Zoe Strauss’ ‘Sea Change’ photos tell unintended story of climate change
ListenHaverford College is exhibiting the work of Zoe Strauss, the renowned Philadelphia photographer who was surprised to discover an unintended commonality in her images of recent disasters.
At first, Strauss’ pictures look like photojournalism. She visited the sites of three environmental disasters — Hurricane Katrina, Superstorm Sandy, and the BP oil spill in the Gulf of Mexico — but not to document the initial event. She arrived in Mississippi, at the Jersey Shore, and in Texas a few weeks afterward.
“I was compelled to photograph and to see, but did not want to go as a journalist, in the moment to get what was happening,” said Strauss. “I didn’t want to do it at the height of crisis. I didn’t want to do it when people really needed help with their day-to-day stuff.”
The more than 100 images of “Sea Change,” now on view at Haverford College’s Cantor Fitzgerald Gallery, are scrambled together with no effort to differentiate when or where each shot was taken.
There are clusters of images showing rooms destroyed by flooding and mold; another cluster display rainbow oil slicks on water. There is no way of knowing if these were caused by Katrina, Sandy, or the BP spill.
The point is: all these catastrophes reflect how we live now.

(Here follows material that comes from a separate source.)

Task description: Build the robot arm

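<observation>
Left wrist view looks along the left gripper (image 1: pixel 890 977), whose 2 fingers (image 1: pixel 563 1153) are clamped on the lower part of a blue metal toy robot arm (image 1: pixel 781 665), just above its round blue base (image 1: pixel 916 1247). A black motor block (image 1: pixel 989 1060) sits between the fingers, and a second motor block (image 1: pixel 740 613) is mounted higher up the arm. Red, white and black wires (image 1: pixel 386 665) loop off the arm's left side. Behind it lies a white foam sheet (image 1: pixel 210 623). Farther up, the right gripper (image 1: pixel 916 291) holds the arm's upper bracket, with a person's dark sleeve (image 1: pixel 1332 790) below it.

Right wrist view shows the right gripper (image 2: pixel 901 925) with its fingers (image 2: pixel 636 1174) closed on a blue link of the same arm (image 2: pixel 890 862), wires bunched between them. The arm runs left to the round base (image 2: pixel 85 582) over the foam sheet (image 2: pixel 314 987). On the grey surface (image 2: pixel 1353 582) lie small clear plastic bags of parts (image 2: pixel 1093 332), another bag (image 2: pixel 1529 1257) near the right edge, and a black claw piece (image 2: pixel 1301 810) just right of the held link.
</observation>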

Strauss is making a broader statement, about living in a time when a drive for oil and the consequences of its consumption create more frequent ecological disasters.
At the time she took the shots, she did not recognize she was taking pictures of climate change. It was only later, looking through her archives, that she divorced herself from the original impulse to take the pictures. She began to see unintended connections between the images, tracing the effects of climate change.
“It was remarkable that I had been in the middle of it, and not seen that this is what it is,” said Strauss. “Possibly because it’s unbelievably depressing, and I don’t want to think about it. I’m in denial about it. Honestly, who does? Who wants to think — for people our age – about the very quick change that will happen to us, in terms of where we live and the possibilities coming up?”
Unlike Strauss’ best-known images, there are very few portraits in this show. She favored images of ruined landscapes, implying the presence of people.
She found an odd kind of visual poetry in spaces between images. Some pictures show billboards that had been stripped of their vinyl signage by severe storm winds. Those same winds ripped roofs from houses. Homeowners used the vinyl signage as impromptu roof patches until permanent repairs could be made.
In that impromptu roof patch, Strauss sees humanity wrapped in oil: if petroleum is the root cause of climate change and extreme weather events, consider its temporary fix – vinyl – is itself a petroleum product.